Selected by the headteachers to lead these revision courses, teachers are then kept accountable to the student results through a pay for performance metric. Teachers are expected to help their students grow a specified amount of points each term, and in turn, are rewarded when students achieve these measurable outcomes. While there have been several experiments to see the effects of pay for performance in Kenya, the focus on specific quantitative results, differentiated by the scores at the different primary schools, is unique. In addition, WISERBridge provides access to remedial revision courses for all students registered in Standard 8. There are no restrictions as to age, gender or geographic location. Thus, every child or adult enrolled in Standard 8 receives an ample opportunity to increase their performance.

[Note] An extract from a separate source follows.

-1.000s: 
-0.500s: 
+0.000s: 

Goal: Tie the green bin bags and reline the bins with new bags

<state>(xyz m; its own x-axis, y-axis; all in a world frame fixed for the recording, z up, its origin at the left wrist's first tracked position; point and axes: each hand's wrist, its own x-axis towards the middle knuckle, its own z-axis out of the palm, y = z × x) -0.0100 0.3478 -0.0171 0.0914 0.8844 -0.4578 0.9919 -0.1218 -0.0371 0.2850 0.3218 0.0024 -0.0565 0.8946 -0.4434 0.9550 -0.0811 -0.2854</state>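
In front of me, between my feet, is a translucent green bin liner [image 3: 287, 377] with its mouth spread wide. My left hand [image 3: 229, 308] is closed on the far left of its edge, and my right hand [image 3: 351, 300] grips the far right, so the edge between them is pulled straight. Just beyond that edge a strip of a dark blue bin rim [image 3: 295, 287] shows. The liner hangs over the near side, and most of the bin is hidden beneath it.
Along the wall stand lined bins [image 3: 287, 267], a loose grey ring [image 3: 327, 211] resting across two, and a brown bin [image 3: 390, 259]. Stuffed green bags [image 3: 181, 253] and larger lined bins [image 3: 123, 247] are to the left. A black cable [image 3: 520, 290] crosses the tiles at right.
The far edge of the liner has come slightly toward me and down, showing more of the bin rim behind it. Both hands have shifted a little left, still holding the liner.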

Most importantly, WISERBridge has spawned other ideas for development within the division. Since communities in Muhuru Bay are held accountable to specific quantitative goals, many find innovative ways to improve the standard of education in the community. For example, in order to increase the amount of time students are able to revise at night, parents and schools have invested in solar lighting. The attitude of students, parents, and educators in the primary schools has shifted from hopeless to inspired, with educators and students competing against one another and working incredibly hard to achieve specific, measurable goals.

What is your area of work? (Please check as many as apply.)

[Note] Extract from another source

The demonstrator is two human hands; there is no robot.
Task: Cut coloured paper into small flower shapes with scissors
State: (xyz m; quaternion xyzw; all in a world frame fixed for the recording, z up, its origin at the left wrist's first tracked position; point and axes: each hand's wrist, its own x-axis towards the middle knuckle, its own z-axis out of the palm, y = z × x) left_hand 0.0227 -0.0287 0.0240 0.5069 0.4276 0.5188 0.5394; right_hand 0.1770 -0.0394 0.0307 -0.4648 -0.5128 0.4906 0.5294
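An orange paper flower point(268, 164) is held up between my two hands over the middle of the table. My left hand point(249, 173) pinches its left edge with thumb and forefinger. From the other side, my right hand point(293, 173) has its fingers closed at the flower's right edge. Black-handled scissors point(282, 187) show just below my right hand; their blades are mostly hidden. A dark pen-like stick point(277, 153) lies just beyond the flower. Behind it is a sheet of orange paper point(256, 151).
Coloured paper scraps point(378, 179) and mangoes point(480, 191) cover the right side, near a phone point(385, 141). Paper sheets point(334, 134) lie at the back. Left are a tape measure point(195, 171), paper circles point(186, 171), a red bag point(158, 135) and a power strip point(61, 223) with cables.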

Children & Youth , At risk youth , Boys' development , Education , Education reform , Girls' development , Youth development , Youth leadership , Development & Prosperity , Community development , Economic development , Poverty alleviation , Rural development , Scholarships and grants , Sustainable development , Urban development , Rural , Urban , Health education , HIV/AIDS , Wellness , Human Rights & Peace , Civil rights , Gender equity , Men's issues , Vulnerable populations , Women's issues , Men's Issues , Transparency , Women's Issues , Youth leadership.

What impact have you had?

While the implementation of WISERBridge is only five months old, it has had an incredibly and measurable impact in the Muhuru Bay community. Our goal is to raise the KCPE exam scores to a 275 average by November. Given a comprehensive baseline examination in January as a mock KCPE, students in Standard 8 scored a 193 average out of 500 possible points. By the end of the first term in March, students increased their average on another comprehensive, mock KCPE assessment to a 230 average. In only one term, Muhuru Bay is almost half way to their goal of a 275 average, an increase of nearly 20%. In fact, one school increased their students’ average 71 points from their original baseline scores of the same children. And this is only after three months of intensified review. While the same jump in growth is not feasible for the next two terms, a 275 point average was an unthinkable number just five short months ago. Because of this growth, 100% of the girls selected to become a part of WISER are expected to be from the Muhuru Bay community.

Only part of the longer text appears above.